_Task statement:_ When you reach the line containing "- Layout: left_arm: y" in the entries below, start writing out each line exactly, and stop after the line containing "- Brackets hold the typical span".
BEGIN
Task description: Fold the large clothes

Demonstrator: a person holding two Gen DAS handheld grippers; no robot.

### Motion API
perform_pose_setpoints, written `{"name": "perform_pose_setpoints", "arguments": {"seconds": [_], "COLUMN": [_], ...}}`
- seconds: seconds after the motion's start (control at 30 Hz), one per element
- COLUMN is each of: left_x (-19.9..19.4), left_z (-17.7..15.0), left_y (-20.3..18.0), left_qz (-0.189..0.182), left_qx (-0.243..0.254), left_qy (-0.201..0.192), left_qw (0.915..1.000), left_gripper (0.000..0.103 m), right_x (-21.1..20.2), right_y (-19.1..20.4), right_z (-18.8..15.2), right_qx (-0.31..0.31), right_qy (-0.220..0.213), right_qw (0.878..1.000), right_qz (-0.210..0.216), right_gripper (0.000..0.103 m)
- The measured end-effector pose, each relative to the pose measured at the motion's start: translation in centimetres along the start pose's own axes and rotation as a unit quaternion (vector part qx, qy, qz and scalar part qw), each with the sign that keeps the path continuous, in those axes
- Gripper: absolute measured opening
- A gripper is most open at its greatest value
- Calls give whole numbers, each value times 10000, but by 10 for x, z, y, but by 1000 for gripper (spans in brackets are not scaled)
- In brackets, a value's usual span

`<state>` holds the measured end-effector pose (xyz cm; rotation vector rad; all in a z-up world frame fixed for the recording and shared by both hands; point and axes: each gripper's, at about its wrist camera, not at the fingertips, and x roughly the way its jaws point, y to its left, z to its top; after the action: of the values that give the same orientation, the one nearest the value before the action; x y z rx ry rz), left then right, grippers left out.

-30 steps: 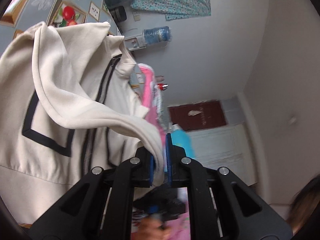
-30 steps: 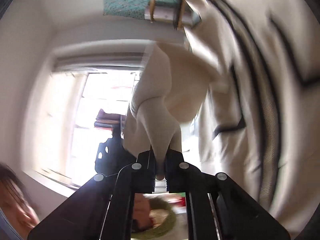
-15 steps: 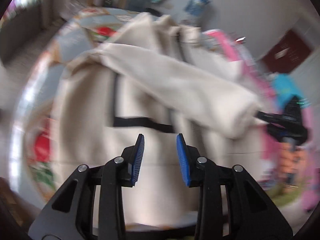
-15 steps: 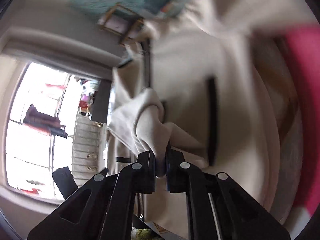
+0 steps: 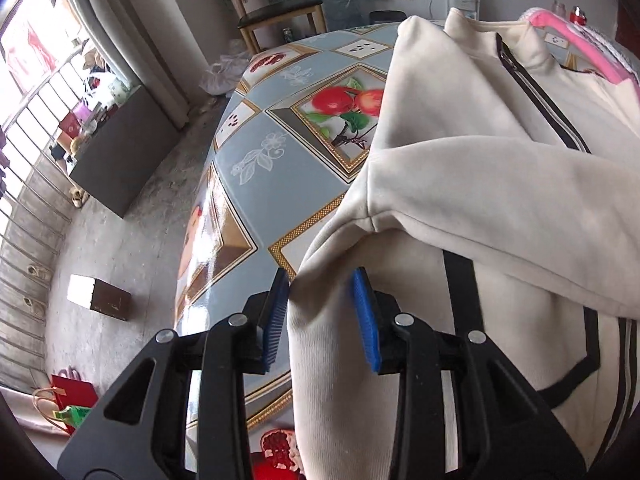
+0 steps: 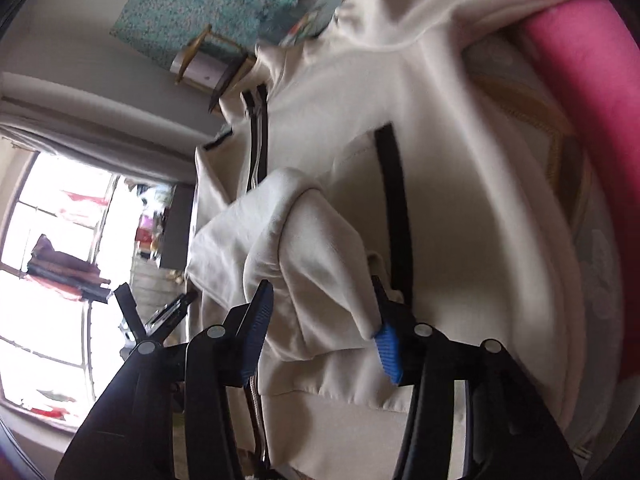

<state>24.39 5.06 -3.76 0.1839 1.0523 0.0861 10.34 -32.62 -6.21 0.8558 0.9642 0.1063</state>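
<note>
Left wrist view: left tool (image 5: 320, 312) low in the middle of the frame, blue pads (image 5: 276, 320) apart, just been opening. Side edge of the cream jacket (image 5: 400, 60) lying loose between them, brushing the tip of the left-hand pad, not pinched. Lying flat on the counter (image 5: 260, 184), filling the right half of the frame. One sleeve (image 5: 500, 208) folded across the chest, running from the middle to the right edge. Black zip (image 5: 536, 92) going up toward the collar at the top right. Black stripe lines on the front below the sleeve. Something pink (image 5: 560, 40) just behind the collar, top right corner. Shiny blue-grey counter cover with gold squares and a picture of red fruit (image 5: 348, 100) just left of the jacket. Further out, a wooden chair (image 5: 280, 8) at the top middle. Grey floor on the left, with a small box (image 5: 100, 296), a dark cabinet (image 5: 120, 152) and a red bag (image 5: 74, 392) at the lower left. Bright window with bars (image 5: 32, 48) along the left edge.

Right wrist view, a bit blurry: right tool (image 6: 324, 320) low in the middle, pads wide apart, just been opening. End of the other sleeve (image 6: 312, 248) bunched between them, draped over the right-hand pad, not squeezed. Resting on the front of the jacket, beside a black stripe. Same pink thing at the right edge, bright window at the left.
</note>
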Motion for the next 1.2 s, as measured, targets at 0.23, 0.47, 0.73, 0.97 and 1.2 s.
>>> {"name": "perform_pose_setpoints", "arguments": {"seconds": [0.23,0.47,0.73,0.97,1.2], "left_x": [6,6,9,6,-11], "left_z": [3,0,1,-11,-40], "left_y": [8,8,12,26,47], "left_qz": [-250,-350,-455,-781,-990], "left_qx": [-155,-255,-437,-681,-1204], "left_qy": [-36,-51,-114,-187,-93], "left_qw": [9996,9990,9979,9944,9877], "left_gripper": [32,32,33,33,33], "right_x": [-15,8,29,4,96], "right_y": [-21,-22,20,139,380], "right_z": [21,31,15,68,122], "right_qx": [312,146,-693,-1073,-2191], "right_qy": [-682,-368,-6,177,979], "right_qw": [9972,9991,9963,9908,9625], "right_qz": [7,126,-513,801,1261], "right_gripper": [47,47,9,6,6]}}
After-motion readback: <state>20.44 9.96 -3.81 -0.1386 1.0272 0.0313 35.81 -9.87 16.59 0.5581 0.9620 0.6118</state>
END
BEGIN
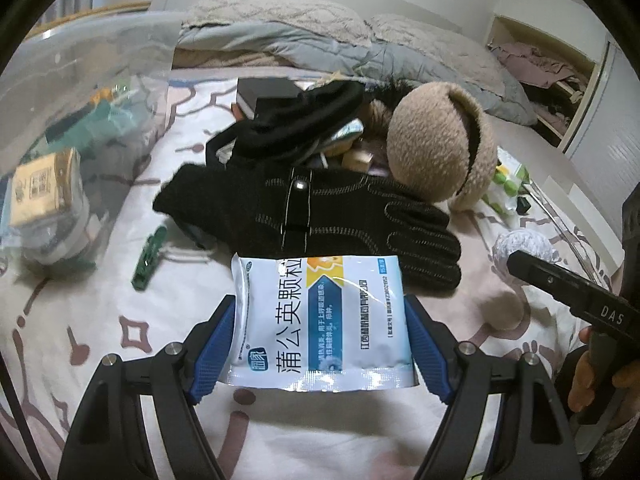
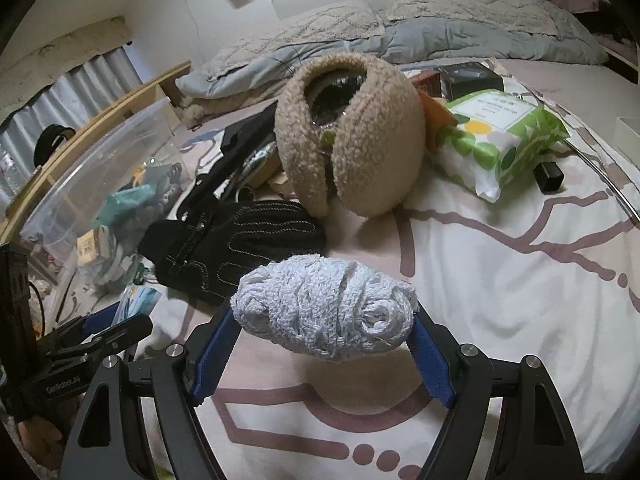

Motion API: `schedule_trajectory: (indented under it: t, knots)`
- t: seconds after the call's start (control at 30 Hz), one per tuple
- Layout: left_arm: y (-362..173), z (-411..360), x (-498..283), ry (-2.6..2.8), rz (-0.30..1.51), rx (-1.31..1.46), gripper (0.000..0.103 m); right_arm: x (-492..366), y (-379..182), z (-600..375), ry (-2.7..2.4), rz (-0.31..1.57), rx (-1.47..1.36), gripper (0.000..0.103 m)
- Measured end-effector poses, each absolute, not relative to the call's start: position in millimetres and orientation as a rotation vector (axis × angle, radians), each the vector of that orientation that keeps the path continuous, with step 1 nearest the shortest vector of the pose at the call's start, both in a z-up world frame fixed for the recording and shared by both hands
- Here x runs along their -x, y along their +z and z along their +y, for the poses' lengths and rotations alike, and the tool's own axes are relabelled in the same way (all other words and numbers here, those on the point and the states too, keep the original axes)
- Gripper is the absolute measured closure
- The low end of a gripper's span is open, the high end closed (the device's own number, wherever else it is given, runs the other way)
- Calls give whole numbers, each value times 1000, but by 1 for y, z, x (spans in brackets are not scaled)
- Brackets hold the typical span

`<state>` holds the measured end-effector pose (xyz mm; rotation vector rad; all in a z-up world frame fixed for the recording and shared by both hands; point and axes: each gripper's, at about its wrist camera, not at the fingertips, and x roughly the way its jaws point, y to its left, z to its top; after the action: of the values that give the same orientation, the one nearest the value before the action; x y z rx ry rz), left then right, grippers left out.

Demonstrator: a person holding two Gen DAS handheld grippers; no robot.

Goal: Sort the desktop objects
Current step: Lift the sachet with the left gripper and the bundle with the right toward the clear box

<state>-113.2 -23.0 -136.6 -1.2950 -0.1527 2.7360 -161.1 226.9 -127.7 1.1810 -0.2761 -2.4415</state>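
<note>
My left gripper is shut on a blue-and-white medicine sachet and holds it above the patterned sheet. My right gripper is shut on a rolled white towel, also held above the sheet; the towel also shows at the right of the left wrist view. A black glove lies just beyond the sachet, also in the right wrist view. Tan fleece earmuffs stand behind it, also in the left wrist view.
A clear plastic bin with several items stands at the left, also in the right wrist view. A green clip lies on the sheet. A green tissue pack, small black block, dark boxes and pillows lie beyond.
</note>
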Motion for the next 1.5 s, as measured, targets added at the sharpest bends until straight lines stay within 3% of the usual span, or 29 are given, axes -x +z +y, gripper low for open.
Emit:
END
_Answer area:_
- Layout: left_arm: y (-362..173), z (-411..360), x (-498..283), ry (-2.6..2.8), rz (-0.30..1.51), rx (-1.31..1.46), gripper (0.000..0.103 m); right_arm: x (-492..366), y (-379..182), z (-600..375), ry (-2.7..2.4), rz (-0.31..1.57), rx (-1.47..1.36), gripper (0.000..0.103 m)
- Measured end-effector poses, each absolute, not relative to the call's start: position in millimetres and orientation as a rotation vector (axis × angle, radians), each the vector of that orientation that keeps the path continuous, with step 1 nearest the shortest vector of the pose at the call's start, both in a z-up world frame fixed for the recording and shared by both hands
- Here x runs along their -x, y along their +z and z along their +y, for the poses' lengths and rotations alike, and the tool's own axes are relabelled in the same way (all other words and numbers here, those on the point and the states too, keep the original axes)
- Gripper is the absolute measured closure
- The low end of a gripper's span is open, the high end closed (the device's own number, wherever else it is given, runs the other way)
- Calls give whole numbers, each value times 1000, but by 1 for y, z, x (spans in brackets are not scaled)
- Brackets hold the typical span

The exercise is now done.